• Assignment
From the records below, please repeat exactly the line that has "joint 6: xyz", the line that has "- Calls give", and every line between them, and nothing else.
______
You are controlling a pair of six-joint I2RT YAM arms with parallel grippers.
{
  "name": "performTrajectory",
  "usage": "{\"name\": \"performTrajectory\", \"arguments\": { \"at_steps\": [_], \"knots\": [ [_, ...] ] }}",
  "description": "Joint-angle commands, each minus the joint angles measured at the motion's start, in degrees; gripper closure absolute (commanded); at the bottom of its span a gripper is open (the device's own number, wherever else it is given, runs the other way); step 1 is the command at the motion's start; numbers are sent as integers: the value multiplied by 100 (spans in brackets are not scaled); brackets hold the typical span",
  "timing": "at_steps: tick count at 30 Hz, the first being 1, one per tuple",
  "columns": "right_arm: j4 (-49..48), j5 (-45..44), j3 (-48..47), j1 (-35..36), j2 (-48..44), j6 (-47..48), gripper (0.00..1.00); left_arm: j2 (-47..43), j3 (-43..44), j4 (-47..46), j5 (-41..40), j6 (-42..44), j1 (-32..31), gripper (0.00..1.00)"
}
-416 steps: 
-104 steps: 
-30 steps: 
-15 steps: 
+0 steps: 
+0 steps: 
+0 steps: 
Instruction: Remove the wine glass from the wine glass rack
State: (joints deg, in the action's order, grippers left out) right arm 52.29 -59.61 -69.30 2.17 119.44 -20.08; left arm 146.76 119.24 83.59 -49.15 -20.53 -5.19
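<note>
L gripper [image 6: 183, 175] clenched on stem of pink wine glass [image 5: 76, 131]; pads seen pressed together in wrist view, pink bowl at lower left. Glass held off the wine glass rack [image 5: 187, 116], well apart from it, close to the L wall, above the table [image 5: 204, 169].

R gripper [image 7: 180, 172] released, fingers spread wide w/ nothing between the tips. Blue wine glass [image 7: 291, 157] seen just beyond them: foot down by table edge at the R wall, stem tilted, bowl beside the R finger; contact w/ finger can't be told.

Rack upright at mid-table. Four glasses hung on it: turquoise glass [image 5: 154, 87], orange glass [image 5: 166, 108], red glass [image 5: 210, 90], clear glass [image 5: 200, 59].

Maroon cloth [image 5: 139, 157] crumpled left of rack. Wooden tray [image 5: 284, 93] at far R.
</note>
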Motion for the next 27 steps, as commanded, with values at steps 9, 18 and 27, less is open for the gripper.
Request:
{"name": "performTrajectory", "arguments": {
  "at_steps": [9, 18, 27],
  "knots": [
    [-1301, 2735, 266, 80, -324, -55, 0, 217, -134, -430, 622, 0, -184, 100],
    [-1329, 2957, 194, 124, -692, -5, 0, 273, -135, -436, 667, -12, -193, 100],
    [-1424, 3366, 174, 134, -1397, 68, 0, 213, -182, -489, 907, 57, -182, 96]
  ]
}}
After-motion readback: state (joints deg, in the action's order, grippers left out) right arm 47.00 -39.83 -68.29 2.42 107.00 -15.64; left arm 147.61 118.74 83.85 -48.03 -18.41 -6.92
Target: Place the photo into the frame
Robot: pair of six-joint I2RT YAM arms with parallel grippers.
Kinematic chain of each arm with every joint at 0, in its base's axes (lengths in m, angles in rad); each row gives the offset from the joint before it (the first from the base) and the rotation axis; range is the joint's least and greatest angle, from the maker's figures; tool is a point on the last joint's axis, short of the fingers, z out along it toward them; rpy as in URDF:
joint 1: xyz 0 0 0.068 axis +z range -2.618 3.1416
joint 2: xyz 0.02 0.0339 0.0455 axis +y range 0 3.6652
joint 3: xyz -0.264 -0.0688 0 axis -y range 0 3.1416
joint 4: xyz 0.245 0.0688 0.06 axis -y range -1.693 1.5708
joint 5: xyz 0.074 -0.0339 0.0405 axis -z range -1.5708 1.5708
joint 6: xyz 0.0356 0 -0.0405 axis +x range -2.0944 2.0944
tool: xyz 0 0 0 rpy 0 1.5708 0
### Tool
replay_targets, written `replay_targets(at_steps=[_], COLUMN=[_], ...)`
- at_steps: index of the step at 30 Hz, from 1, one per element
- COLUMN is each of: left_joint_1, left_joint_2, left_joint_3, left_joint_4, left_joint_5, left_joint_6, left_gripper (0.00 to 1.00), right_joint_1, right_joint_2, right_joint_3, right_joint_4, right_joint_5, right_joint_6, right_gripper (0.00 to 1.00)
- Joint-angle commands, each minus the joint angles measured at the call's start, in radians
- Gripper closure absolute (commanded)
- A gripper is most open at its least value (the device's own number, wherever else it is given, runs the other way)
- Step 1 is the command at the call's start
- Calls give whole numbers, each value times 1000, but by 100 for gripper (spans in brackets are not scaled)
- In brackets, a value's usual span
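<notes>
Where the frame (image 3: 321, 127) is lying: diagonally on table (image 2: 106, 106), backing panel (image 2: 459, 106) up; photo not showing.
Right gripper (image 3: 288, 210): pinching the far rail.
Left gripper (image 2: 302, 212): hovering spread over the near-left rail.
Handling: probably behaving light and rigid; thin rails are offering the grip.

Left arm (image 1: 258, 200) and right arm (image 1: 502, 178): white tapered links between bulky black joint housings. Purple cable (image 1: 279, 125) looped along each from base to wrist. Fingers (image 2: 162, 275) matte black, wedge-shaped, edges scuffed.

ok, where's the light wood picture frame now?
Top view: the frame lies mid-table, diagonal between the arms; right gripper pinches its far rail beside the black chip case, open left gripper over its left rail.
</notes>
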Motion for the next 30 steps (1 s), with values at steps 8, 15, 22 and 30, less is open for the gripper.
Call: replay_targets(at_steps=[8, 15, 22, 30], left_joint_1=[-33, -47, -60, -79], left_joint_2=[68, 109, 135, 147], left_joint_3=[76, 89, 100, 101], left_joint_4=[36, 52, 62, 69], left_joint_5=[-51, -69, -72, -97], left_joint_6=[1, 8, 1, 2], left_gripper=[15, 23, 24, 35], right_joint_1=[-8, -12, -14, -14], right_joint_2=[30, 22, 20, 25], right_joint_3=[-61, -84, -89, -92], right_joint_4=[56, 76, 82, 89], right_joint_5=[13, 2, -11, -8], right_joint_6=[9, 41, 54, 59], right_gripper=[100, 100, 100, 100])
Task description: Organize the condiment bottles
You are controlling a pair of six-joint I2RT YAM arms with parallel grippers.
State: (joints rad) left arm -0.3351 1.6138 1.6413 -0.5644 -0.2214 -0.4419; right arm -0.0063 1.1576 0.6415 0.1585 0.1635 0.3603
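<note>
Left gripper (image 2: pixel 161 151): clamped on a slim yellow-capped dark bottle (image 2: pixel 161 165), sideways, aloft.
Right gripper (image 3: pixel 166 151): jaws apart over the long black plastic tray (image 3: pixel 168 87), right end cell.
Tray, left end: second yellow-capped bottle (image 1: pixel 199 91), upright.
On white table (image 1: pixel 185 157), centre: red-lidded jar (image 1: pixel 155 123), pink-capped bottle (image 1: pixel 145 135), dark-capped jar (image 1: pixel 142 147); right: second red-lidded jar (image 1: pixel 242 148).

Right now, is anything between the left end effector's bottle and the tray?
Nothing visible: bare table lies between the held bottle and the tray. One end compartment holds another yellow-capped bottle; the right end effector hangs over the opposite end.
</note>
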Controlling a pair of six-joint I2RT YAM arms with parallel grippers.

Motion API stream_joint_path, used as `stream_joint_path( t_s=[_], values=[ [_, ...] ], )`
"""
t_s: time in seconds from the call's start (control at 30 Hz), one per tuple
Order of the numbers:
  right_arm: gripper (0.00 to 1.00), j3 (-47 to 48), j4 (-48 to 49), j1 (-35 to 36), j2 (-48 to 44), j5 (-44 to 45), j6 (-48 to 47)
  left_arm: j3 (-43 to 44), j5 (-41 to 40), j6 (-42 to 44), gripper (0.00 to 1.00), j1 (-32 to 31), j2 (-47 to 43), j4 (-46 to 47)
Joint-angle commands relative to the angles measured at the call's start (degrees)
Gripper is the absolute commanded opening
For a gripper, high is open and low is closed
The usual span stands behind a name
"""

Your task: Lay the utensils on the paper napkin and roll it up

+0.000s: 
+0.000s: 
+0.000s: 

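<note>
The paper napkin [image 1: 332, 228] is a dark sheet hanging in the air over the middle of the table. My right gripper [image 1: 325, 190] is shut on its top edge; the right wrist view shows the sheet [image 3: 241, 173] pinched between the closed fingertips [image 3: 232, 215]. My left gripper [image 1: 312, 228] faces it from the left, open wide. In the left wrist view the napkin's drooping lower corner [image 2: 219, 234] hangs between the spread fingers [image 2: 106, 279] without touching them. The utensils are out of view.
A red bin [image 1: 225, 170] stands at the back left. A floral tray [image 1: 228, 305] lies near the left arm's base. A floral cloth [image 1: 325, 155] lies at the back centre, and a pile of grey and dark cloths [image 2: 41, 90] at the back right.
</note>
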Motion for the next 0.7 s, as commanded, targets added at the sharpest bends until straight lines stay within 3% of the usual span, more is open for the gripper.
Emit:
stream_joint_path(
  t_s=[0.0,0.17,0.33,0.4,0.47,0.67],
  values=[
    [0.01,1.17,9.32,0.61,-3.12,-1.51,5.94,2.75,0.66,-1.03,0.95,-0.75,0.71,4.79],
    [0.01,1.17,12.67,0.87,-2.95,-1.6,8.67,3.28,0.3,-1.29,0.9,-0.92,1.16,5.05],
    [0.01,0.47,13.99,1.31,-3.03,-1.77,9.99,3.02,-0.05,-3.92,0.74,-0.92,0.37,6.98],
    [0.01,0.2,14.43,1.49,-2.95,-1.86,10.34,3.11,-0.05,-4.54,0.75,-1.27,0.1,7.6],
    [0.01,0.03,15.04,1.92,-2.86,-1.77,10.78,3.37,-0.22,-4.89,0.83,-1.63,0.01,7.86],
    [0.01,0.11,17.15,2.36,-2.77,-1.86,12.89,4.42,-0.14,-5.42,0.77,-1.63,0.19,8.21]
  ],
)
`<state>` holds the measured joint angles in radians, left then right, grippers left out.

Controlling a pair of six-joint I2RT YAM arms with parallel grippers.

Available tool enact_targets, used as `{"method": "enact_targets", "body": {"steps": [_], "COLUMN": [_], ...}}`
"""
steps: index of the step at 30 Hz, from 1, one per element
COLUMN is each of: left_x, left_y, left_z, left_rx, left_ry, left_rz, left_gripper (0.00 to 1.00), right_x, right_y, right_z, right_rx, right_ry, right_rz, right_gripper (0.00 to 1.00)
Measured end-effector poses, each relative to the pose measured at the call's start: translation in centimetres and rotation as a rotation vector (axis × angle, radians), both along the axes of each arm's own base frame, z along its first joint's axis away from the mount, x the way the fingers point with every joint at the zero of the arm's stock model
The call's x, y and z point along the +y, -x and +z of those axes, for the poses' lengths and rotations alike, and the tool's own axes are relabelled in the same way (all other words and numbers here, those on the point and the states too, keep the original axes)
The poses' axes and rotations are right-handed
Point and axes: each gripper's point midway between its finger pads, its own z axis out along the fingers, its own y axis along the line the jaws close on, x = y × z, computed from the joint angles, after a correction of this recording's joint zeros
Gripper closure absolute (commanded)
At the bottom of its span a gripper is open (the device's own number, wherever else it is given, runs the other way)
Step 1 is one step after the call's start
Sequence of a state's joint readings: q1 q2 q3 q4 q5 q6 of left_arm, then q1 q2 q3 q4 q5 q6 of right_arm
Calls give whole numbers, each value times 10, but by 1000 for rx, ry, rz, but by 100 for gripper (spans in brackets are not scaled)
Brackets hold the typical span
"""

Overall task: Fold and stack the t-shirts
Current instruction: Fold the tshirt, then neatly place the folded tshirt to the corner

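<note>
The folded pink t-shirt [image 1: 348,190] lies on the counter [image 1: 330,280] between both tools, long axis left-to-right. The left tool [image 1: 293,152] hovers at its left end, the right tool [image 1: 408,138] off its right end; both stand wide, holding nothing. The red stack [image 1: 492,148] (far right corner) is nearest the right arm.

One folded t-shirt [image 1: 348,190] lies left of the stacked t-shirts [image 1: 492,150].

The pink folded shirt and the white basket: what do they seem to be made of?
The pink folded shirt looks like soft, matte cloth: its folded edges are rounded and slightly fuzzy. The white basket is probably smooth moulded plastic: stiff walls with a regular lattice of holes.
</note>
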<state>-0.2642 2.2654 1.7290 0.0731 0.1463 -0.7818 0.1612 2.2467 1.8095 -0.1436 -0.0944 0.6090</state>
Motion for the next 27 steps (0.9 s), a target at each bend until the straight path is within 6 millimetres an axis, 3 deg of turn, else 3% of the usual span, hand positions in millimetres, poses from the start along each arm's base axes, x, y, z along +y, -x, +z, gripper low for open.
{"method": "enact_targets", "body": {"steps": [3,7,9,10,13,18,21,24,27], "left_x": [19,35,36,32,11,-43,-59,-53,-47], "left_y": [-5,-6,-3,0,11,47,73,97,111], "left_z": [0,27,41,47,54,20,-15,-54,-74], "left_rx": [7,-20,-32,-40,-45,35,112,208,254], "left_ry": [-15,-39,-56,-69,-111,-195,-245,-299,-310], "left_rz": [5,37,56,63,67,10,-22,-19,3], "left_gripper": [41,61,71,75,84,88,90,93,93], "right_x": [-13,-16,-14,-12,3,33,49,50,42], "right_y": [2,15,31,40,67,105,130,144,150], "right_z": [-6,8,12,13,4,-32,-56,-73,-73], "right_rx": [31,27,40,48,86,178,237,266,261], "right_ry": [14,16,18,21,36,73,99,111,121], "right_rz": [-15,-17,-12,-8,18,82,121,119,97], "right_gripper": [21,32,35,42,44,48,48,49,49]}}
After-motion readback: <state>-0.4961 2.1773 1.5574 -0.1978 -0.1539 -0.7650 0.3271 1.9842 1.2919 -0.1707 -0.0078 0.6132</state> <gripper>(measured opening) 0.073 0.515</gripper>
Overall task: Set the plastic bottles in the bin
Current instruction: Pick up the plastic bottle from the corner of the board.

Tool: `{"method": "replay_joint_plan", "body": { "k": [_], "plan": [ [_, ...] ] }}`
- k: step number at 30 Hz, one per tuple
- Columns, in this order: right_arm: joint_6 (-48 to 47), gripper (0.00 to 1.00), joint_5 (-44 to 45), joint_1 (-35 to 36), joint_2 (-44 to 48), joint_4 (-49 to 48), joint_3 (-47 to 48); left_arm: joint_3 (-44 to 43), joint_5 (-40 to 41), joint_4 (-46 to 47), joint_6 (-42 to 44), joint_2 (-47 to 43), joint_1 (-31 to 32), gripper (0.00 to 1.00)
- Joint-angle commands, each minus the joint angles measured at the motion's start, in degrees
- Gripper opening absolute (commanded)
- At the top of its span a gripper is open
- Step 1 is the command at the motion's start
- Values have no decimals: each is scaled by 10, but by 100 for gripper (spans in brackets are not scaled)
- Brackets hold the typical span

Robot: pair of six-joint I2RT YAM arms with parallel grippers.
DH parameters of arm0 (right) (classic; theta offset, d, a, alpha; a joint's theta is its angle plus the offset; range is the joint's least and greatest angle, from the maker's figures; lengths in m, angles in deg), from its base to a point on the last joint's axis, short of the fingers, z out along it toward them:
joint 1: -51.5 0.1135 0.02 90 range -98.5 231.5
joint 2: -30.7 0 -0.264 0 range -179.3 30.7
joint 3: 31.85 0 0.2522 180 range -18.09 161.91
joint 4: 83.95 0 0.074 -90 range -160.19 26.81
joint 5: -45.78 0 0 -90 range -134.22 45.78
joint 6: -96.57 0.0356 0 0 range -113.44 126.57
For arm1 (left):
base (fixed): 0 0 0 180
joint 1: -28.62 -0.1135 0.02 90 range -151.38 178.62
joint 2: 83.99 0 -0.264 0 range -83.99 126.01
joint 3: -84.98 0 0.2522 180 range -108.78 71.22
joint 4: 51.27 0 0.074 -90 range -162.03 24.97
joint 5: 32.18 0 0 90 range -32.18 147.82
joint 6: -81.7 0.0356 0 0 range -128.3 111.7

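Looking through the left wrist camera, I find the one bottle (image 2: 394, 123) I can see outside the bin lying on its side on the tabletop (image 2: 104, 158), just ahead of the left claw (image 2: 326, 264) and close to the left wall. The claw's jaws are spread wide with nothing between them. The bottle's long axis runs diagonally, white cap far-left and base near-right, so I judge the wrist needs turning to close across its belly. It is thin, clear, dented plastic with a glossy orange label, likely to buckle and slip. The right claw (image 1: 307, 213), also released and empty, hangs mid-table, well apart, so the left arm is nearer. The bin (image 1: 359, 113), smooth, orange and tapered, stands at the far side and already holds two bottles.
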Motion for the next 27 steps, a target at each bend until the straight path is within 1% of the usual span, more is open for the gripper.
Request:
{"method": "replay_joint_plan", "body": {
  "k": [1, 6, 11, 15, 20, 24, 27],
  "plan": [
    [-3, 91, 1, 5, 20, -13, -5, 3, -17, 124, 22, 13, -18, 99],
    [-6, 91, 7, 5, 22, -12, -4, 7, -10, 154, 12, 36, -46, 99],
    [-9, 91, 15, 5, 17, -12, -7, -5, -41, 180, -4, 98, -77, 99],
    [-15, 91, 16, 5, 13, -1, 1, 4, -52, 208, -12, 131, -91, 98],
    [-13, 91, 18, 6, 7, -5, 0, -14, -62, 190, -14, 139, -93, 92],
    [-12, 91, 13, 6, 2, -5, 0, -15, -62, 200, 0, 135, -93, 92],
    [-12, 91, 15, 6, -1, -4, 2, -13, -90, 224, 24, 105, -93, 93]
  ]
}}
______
• Answer box
joint 6: xyz 0.0356 0 -0.0405 axis +x range -2.0944 2.0944
tool: xyz 0 0 0 rpy 0 1.5708 0
### Tool
replay_targets, written `replay_targets(at_steps=[_], COLUMN=[_], ...)`
- at_steps: index of the step at 30 Hz, from 1, one per element
- COLUMN is each of: left_joint_1, left_joint_2, left_joint_3, left_joint_4, left_joint_5, left_joint_6, left_gripper (0.00 to 1.00), right_joint_1, right_joint_2, right_joint_3, right_joint_4, right_joint_5, right_joint_6, right_gripper (0.00 to 1.00)
- Joint-angle commands, each minus the joint angles measured at the call's start, in radians
- Gripper closure absolute (commanded)
- A gripper is most open at its least value (the device's own number, wherever else it is given, runs the other way)
- Step 1 is the command at the call's start
- Calls give whole numbers, each value times 1000, but by 100 for gripper (spans in brackets are not scaled)

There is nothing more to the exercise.